Lorsque Goji s’apprête à frapper l’enfant enlevé à Epsilon, Pluto/Sahad s’interpose. Il porte en lui de l’amour et de la haine, comme Gesicht. Et comme l’inspecteur, il parvient à la même conclusion finale : « La haine ne donne rien […] Créer des champs de fleurs, voilà quel était mon travail ». Ensemble, Astro et Sahad parviennent à arrêter Goji Abullah avant qu’il ne fasse exploser la Terre. Quant à Brau 1589, il se ranime sous l’influence de la chaleur du cœur d’Astro et part détruire le maléfique ordinateur central des Etats-Unis de Thracia à l’aide de la lance qu’il arrache (enfin!) de sa poitrine.
Le questionnement sur la machine n’est finalement que le reflet des peurs et des fantasmes de l’homme sur lui-même, sa nature, sa place dans l’univers, son avenir, etc. C’est pourquoi il n’y a pas de réponse univoque : le robot est ce que les hommes en font. Il peut aussi bien sauver que détruire le monde.
Sahad veut recouvrir de fleurs la Perse mais Pluto règne sur un désert stérile. Tenma est le créateur d’un robot de destruction massive et d’un robot sauveur du monde. Rachel précipite la chèvre vivante de Rick dans le vide tandis qu’Astro repose délicatement l’escargot égaré sur sa feuille.
* Aussi connu sous son titre original Do androids dream of electric sheep, « Les androïdes rêvent-ils de moutons électriques? ».
** Takashi Nagasaki, postface de Pluto, Tome 8.
*** Le chat Horace et la chouette Scrappy en sont des exemples frappants : le premier est présenté comme faux alors qu’il est vrai, tandis que la seconde est prétendue vraie alors qu’elle est fausse. Il en va de même pour Rachel, qui pense être humaine, et pour Phil Resch, qui se demande s’il n’est pas un androïde. Un test permet finalement de révéler leur vraie nature.
**** « Vous vous rendez compte de ce que cela entraînerait si on incluait les androïdes dans notre échelle d’identification empathique comme nous le faisons pour les animaux ? Nous ne pourrions plus nous protéger ».
***** En tant qu’humains, les blade runners ne peuvent en effet s’empêcher de se demander si les androïdes ont une âme ou s’ils rêvent.
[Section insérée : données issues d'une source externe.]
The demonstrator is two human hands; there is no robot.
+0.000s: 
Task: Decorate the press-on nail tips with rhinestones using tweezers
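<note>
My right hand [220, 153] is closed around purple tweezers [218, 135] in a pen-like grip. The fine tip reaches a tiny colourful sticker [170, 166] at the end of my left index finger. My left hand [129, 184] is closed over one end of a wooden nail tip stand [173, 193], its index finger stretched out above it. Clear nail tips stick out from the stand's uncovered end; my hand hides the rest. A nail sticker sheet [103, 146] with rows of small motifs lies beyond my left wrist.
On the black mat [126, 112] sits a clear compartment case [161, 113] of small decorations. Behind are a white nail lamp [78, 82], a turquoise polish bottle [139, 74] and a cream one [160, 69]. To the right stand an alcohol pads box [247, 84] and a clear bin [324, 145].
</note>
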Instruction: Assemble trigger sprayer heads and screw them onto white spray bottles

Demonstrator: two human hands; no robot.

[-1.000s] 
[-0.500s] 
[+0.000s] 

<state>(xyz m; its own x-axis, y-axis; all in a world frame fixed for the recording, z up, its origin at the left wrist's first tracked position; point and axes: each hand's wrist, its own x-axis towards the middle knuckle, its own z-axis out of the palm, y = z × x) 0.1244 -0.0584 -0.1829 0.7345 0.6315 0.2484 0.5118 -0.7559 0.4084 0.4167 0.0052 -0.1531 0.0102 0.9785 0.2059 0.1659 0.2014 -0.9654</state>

Ils sont également attirés par des androïdes de grande beauté ou doués pour le chant.
****** Il en va de même pour les animaux : les chiens-robots suscitent autant d’amour et de compassion que les vrais chiens, à l’opposé de la haine que Rick Deckard ressent pour son mouton électrique.
******* À condition toutefois qu’il s’agisse de robots. Néanmoins, les orphelins de guerre humains recueillis par Epsilon sont comme « adoptés » par lui, ce qui constitue une transgression très mal vue par le reste de la société humaine.